Atak öncesinde bireyde artmış kaygı, yoğun stres veya belirli bir geçmişten gelen olayların belirli bir kaçınma hissi yaratacak tetikleyici olması ataklara sebep olabilmektedir. Atak geçmişi olan bireyler  atağın belirtilerini  hissederken , bazıları için bu ataklar tamamen  beklenmedik bir şekilde ve anda ortaya çıkabilir. Bu durum ise, bazen sıkışıklık hissi, nefes daralması , kalp çarpıntısı ve korku ile gelen öz denetim kaybı yaşanabilir.
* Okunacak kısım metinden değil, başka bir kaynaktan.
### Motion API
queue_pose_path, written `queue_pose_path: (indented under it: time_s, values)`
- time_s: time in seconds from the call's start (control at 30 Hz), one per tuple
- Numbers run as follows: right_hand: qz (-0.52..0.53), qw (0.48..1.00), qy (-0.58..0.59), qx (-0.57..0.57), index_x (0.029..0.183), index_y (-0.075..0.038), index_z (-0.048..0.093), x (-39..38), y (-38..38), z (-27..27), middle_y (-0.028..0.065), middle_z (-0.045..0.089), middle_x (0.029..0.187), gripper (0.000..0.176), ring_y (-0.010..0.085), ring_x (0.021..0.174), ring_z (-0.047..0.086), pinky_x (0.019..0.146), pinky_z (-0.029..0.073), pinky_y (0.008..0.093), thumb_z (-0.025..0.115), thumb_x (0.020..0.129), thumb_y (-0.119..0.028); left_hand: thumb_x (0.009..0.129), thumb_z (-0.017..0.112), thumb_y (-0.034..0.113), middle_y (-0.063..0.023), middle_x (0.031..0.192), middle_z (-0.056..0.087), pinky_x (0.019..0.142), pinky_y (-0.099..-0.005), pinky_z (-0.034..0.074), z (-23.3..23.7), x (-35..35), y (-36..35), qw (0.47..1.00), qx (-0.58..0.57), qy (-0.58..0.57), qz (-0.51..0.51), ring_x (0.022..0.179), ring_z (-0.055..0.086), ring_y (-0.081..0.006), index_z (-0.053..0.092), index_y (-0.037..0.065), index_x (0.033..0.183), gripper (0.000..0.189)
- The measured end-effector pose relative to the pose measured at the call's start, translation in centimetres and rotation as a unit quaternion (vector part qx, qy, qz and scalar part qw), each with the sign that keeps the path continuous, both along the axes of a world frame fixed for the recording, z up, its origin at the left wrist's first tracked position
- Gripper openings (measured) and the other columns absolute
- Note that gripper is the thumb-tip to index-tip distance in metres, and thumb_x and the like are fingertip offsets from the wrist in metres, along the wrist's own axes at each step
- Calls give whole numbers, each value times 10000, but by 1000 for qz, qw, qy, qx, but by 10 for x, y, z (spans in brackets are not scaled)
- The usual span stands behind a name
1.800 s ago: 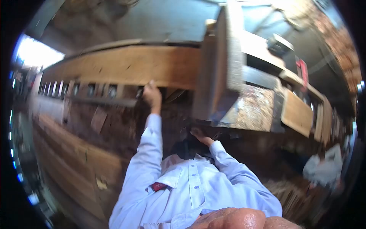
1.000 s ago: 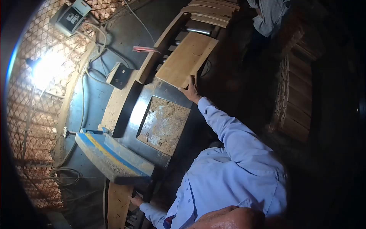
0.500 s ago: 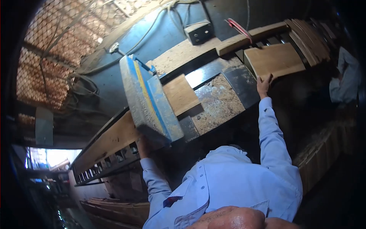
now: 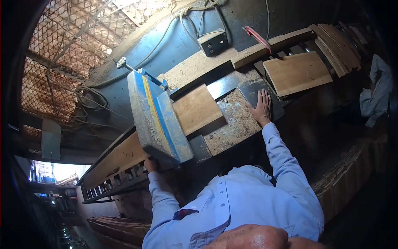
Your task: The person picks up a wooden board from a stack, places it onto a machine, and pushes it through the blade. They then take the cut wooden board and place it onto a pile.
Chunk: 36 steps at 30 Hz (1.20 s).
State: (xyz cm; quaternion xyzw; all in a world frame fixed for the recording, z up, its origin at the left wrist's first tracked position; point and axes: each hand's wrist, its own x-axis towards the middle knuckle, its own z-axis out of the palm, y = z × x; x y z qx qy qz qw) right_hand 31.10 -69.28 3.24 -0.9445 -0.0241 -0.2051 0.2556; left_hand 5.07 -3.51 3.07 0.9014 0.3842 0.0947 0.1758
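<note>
A long wooden board [image 4: 120, 155] lies on the rollers left of a blue, dust-covered planer hood [image 4: 159, 120]. My left hand [image 4: 151, 164] grips the board's near edge close to the hood, its fingers partly in shadow. On the hood's other side a wooden board end [image 4: 199, 110] sticks out over the machine bed; the hood hides what lies between. My right hand [image 4: 262, 107] rests with fingers stretched on the dark rim of the sawdust-strewn bed [image 4: 236, 124], holding nothing. Just right of it lies a separate short board [image 4: 297, 74].
A red-handled tool [image 4: 258, 38] stands behind the short board. Thin wooden strips [image 4: 336, 47] are stacked at the far right. A switch box [image 4: 213, 42] and loose cables [image 4: 93, 97] are at the back. Another person's sleeve [image 4: 373, 93] shows at the right edge.
My right hand has let go of the short board and moved left onto the machine bed. The board end sticks out slightly farther from the hood. My left hand stays at the long board's edge.
</note>
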Motion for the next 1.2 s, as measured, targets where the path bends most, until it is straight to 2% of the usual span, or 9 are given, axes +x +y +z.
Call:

Uzman Klinik Psikolog Aslı Kanizi, ''Panik atak sırasında yapılması gereken, önce kişinin kendisini güvenli sakin bir yere alarak bedeni yavaşlatmasıdır. Hızlı gelen nefes , nefessizlik hissi yaratırken burada derin ve yavaş nefes bedeni rahatlatacaktır. Gerçeklikle bağlantıda kalarak etrafı ve etraftaki seslerde kalmak sakinleşmeye dahada yardımcı olacaktır. Kendimize bizi neyin zorladığını , nereye veya ne yaparken bu durumun oluştuğunu, o anda hangi ihtiyaçta olduğunu sorarak zorlantıya  temas etmek farkındalığı arttıracaktır.durumun geçiciliğini kendimize hatırlatmak ‘ şuna gerçekten tehlike altında mıyım’ sorusunu sorarak  bireyin anksiyetesinin gerçek olup olmadığını değerlendirmesine yardımcı olacaktır. Birey ihtiyacını ve duygusunu anlayarak zorlayıcı durumun içinden kendini ayan ve ihtiyacınız gideren durumuna gelecektir.''dedi.